A red-hot weather map shows how Australia is set to sizzle through a blistering spring.
The Bureau of Meteorology says all of the country’s mainland is ‘highly likely’ to exceed average temperatures from October to December.
The Bureau of Meteorology issued worrying forecast for October to December. Almost entirety of Australia is ‘highly likely’ to exceed maximum temperatures. Eastern parts of Australia will also see extremely high chance of reduced rainfall. High temperatures will begin this week with 10 degree rises in western NSW, this week.
The only parts of Australia not to see a 75% or higher likelihood of exceeding the average are small pockets of South Australia, Victoria and Tasmania.
New South Wales could see the high temperatures arrive as early as the end of this week, with temperatures 10 degrees higher than the average for this time of year.
Forecasters warn that higher temperatures will be accompanied by a higher risk of bush fires.
Heat stress is one of the nation’s deadliest natural hazards – thousands of death every year – and Australia is unprepared for those heat waves becoming more frequent.
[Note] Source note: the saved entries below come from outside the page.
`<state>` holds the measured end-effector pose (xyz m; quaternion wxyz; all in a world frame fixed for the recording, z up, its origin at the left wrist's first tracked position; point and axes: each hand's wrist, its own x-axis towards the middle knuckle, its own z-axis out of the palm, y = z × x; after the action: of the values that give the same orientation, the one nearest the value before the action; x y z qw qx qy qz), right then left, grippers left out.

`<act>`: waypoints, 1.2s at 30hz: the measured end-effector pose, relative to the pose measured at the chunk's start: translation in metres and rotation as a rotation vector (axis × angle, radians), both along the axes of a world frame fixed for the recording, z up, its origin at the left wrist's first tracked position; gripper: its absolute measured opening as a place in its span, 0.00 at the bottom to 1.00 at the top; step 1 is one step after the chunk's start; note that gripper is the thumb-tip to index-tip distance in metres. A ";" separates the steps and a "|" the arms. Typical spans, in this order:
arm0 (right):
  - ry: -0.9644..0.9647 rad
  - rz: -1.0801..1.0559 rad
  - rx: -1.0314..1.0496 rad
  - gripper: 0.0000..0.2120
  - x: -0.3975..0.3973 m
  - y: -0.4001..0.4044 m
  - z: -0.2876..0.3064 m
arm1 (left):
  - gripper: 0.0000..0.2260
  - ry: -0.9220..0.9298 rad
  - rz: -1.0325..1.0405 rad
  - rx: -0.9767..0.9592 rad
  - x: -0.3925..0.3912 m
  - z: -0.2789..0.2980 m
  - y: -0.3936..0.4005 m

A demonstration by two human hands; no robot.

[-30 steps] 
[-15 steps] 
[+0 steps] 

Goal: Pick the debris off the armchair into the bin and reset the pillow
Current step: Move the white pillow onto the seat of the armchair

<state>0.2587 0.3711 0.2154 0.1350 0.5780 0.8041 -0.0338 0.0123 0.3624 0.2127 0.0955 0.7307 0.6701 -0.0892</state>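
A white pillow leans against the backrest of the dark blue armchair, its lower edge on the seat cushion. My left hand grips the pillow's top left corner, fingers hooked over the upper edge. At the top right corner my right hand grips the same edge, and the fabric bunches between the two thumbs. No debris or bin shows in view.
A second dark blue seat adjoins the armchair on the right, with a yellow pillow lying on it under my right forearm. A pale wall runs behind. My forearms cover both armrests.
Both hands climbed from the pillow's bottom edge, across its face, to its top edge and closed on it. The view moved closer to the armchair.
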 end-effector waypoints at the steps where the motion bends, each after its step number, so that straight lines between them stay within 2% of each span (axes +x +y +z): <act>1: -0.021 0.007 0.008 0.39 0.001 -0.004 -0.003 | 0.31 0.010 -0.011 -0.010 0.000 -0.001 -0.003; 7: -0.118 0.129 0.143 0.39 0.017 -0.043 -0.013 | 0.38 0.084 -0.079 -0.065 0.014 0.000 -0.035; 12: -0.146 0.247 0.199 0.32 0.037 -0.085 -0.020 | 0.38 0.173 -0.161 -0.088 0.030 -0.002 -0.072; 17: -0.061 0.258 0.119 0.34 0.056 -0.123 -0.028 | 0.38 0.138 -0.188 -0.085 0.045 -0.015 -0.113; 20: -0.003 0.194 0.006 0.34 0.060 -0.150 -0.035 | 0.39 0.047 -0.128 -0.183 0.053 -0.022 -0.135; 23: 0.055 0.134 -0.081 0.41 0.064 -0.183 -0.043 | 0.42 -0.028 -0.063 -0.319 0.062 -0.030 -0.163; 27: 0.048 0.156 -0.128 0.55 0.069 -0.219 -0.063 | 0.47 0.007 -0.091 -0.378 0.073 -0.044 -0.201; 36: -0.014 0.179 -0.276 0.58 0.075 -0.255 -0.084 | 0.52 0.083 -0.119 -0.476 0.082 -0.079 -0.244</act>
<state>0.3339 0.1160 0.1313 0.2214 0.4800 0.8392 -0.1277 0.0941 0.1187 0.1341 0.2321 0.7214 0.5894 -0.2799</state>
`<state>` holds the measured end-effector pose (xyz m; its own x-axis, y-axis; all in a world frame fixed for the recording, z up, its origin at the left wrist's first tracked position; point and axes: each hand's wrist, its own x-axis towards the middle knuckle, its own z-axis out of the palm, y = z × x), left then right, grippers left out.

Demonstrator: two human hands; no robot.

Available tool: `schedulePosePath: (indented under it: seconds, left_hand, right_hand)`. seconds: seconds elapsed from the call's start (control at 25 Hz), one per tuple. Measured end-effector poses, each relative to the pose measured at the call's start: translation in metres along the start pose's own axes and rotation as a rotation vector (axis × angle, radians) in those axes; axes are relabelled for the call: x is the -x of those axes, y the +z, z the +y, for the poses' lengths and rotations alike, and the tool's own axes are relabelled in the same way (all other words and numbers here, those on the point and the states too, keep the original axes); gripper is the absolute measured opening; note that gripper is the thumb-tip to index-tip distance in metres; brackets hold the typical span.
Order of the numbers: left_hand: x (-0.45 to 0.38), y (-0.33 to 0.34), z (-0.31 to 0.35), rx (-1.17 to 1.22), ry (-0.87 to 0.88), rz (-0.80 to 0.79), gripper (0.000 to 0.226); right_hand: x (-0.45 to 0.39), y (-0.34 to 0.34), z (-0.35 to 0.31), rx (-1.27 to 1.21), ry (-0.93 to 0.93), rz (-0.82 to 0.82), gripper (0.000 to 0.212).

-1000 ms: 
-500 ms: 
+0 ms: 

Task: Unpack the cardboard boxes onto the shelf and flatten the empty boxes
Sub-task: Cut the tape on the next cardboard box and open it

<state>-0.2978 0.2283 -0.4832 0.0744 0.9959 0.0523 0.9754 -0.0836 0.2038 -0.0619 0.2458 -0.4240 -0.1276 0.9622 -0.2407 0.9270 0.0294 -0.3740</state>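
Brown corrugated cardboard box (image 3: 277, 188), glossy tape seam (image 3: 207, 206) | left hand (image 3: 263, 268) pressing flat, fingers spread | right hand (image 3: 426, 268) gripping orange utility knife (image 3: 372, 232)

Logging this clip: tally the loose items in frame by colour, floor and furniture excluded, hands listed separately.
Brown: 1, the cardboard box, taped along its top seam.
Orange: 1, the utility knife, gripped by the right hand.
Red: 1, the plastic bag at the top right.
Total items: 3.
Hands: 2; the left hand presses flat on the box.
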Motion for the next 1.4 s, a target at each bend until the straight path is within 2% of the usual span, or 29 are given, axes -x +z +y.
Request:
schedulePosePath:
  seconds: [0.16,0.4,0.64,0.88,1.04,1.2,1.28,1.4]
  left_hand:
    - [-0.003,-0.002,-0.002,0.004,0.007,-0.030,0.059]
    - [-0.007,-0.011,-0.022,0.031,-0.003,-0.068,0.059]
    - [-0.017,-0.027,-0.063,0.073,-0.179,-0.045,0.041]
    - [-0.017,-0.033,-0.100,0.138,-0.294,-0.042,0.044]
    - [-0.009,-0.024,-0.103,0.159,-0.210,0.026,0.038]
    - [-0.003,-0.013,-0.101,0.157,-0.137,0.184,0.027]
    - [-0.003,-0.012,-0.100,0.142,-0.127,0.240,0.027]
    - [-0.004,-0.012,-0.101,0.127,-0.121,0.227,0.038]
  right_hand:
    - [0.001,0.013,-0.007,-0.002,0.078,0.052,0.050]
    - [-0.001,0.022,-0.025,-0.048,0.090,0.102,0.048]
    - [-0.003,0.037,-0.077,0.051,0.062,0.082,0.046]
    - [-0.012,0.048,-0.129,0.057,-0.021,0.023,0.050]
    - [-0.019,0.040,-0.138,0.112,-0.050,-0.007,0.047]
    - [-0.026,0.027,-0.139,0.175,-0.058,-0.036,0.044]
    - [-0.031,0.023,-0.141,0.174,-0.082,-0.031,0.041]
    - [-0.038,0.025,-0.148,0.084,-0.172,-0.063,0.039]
Horror Month of Bushfires And Record-Low Rainfall
The BoM forecast comes after the New South Wales and Queensland border saw a horror month of bushfires during September, which is still going on in the region.
NSW Rural Fire Service said on Monday it could take months to put out five fires currently raging in Armadale and Tenterfield in northern NWS.
The BoM’s official forecast is equally severe in terms of rainfall outlook, with virtually the entirety of Australia likely to see less rainfall than average.
In Victoria, South Australia and New South Wales the likelihood is as much as 80%, bringing more bad news for the latter which is already 94% in drought.
Southern Annular Mode Weather Phenomenon
Exacerbating the dry conditions is what is called a negative Southern Annular Mode, which this year will bring westerly winds over the centre of Australia and reduce rainfall.
This means eastern Australia is likely to see more dry and warm air off the inland and less warm air off the Tasman Sea.